One of the application areas for agricultural IoT involves placing devices in the soil to detect moisture and using this information to drive more effective use of water. The primary goals are lower costs, higher yields, and environmental responsibility. These solutions have a lot of promise, but it’s essential to understand the potential complexities of implementation.
Device vendors combine sensors with a probe to reach the soil below ground level to take readings. Simple probes push into the earth at a low depth, making them suitable only for specific plants or ones grown in shallow pots or trays. For fields of crops, larger probes may require boring holes for placement. Also, measurements must go deeper, with some devices sensing 3 – 4 feet below the surface, often taking readings at multiple depths to increase the usefulness of the data.

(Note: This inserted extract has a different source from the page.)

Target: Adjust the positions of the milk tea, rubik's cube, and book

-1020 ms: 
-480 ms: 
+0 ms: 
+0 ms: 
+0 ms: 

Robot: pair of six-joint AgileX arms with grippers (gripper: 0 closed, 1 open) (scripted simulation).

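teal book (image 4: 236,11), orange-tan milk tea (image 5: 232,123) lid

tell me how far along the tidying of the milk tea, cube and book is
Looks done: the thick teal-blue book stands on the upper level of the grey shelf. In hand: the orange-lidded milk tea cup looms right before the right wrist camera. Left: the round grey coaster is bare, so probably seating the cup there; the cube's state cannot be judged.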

Particularly for larger implementations, ease of configuration can be an important consideration. Some products are easily activated and connected to begin collecting and transmitting data. Others may require a more complicated process; however, the application and environment sometimes drive the product choice more than the simplicity.

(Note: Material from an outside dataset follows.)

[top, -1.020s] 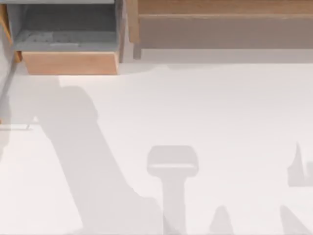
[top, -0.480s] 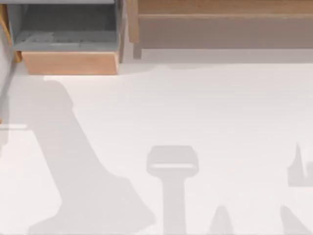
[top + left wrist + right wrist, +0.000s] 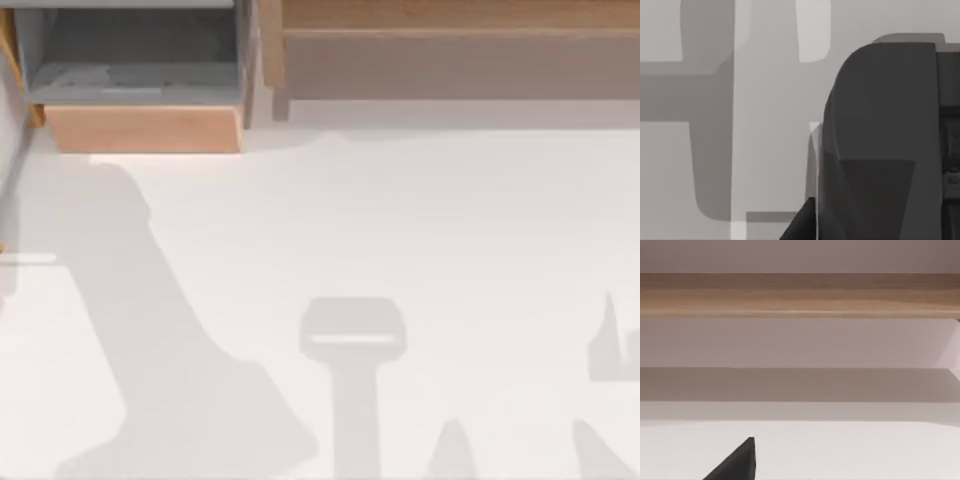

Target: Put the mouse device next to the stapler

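**Grey shadows on a white bench, placing not yet confirmed**

White, smooth bench [image 3: 450,220] spreads across the top view, crossed by soft grey arm shadows [image 3: 170,340]. At its far left corner stands an open light-wood drawer with a grey inside [image 3: 140,128], and a long light-wood cabinet [image 3: 450,15] runs along the far edge to the right.

I cannot tell where the mouse or the stapler lies, so nothing confirms that the two sit together. I judge the placing as still to be done or checked.

A dark grey rounded bulk [image 3: 880,140] sits close to the left wrist camera above the bench. It may be part of the left pincer or something it carries, and I cannot tell whether that pincer is wide, narrow or holding.

A dark pointed tip [image 3: 740,462] of the right pincer faces the cabinet's wooden rail. Its state I cannot tell either.

No brand, label or writing can be read anywhere.
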Tool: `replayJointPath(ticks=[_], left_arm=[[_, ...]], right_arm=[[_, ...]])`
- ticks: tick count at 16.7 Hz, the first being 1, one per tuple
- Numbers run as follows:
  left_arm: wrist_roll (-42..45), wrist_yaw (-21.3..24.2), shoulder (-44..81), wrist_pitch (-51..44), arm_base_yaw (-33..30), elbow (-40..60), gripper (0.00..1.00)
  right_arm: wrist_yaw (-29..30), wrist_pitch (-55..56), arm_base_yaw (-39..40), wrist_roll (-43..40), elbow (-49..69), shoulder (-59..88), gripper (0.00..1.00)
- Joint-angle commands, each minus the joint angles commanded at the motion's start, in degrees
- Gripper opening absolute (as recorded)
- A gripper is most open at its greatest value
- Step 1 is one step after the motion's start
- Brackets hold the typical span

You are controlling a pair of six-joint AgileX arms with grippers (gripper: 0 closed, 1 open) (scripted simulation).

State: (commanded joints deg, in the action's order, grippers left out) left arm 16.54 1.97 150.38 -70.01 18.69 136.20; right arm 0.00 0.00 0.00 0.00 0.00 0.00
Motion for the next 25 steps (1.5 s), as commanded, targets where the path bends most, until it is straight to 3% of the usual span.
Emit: replayJointPath(ticks=[5,6,17,25], left_arm=[[0.0,0.0,0.0,0.0,0.0,0.0,0.02],[0.0,0.0,0.0,0.0,0.0,0.0,0.0],[0.0,0.2,-1.7,-0.1,0.4,-0.4,0.0],[0.6,2.6,-23.8,4.2,0.2,-13.5,0.0]], right_arm=[[0.0,0.0,0.0,0.0,0.0,0.0,1.0],[0.0,0.0,0.0,0.0,0.0,0.0,1.0],[0.0,0.0,0.0,0.0,0.0,0.0,1.0],[0.0,0.0,0.0,0.0,0.0,0.0,1.0]])
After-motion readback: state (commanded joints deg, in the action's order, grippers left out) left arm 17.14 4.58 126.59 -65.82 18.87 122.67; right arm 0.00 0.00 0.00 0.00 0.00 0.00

Assessing the moisture content of the soil provides information for crop health and input for irrigation decisions. Measuring the moisture level and the soil moisture “potential” can be helpful, requiring different sensors for each. Information about when to water and how much to apply is available when using both types.
Taking the additional steps to outfit irrigation equipment with sensors and remote controls for on/off, flow rate, etc., provides excellent complementary capabilities. “Smart Sprinklers,” for example, make watering measurable and precise.

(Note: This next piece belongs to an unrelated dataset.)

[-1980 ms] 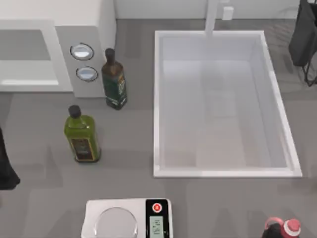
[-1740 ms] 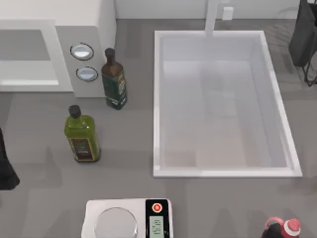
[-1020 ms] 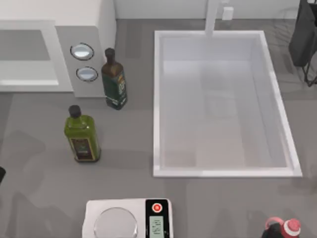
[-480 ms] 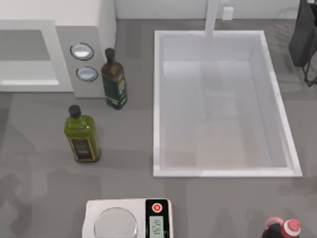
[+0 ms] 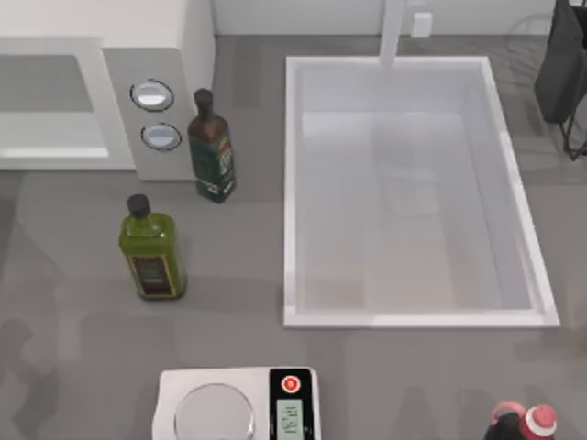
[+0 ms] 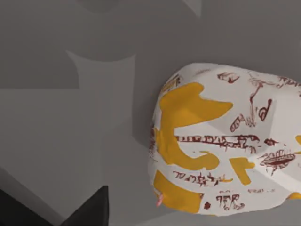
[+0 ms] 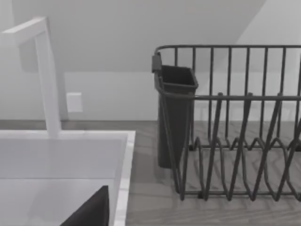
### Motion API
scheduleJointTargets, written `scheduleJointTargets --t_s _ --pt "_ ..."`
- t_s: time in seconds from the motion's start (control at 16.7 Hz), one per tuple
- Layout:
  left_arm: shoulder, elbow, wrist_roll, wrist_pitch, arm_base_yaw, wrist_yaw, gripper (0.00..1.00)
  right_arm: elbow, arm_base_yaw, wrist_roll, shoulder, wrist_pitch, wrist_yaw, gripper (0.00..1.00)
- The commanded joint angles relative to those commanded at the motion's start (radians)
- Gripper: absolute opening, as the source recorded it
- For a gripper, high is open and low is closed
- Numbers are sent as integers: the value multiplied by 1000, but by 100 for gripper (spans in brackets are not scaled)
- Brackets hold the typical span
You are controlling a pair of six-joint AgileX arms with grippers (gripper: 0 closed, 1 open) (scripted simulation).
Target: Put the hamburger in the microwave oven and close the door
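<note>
The microwave oven (image 5: 156, 55) stands at the table's back left, a white box with a grey strip carrying two silver knobs (image 5: 152, 94). Its grey door (image 5: 46, 82) lies flat in the front face, with the white bar handle (image 5: 50, 152) along its near edge. The hamburger is out of view. A dark corner of my left gripper (image 6: 87, 212) hangs above grey tabletop, close beside a white packet (image 6: 225, 150) printed in yellow and dark red. A dark part of my right gripper (image 7: 89, 212) is over the sink's rim, facing the dish rack.
Two olive-oil bottles (image 5: 211, 147) (image 5: 150, 249) stand in front of the microwave. A large white sink (image 5: 413, 192) with a faucet (image 5: 393, 32) takes up the middle and right. A white scale (image 5: 238, 405) sits at the front, a red-capped bottle (image 5: 525, 423) at front right, and a dark dish rack (image 7: 235, 122) at back right.
The dark shape of my left arm at the top view's left edge has slid down and out of the picture. Bottles, scale and microwave have not moved.
</note>
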Motion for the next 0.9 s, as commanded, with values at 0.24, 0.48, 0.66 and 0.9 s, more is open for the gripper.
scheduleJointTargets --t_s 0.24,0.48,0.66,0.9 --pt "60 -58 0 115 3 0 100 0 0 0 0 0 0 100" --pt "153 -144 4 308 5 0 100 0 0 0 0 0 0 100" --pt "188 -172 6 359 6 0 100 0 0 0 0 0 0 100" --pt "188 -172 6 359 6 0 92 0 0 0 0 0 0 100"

Incorporating hyperlocal weather forecasts into the analysis can provide even more data for intelligent watering decisions. Installing connected weather stations local to the fields increases the accuracy of current conditions and can provide more precise weather predictions.
Connecting the probes to a network for data transmission is a must. The proper wireless technology selection is important when many sensors report data for large areas. Cellular connectivity may be a good choice for many implementations, but the typical recurring cost can make the solution expensive. In addition, coverage can be inconsistent (or nonexistent) in many areas where the human population is sparse and massive fields of crops are the norm. Here, a technology like LoRaWAN or mesh networking are good alternatives to consider.
The next challenge is effectively using all available data once the implementation is complete. In addition to the information gathered by the sensors, crop-specific data about the optimum moisture conditions for maximizing quality and yield, characteristics of soil types, and other knowledge is important. Developing the best approach to ensure no under- or over-watering is usually best left to an expert agronomist.
Determining when to water requires monitoring and decision-making over time to get it right. The data may drive the implementation of a regular schedule, but making ad-hoc changes based on unusual conditions, such as significant temperature variations, refines the approach. When hyperlocal weather forecasting is a part of the solution, a delay in watering based on a high degree of probability for precipitation in the near term, for example, can produce better results, while also saving water that would otherwise be wasted.
Visualizing the data is vital, combining moisture, irrigation, and weather data. And overlaying the data on detailed maps augments decision-making and effectiveness.
The desired outcome is often a solution that requires little or no human intervention. In many cases, this is where Artificial Intelligence, specifically Machine Learning, can play an important role by improving the data’s usefulness, with intelligent automation being the ultimate goal.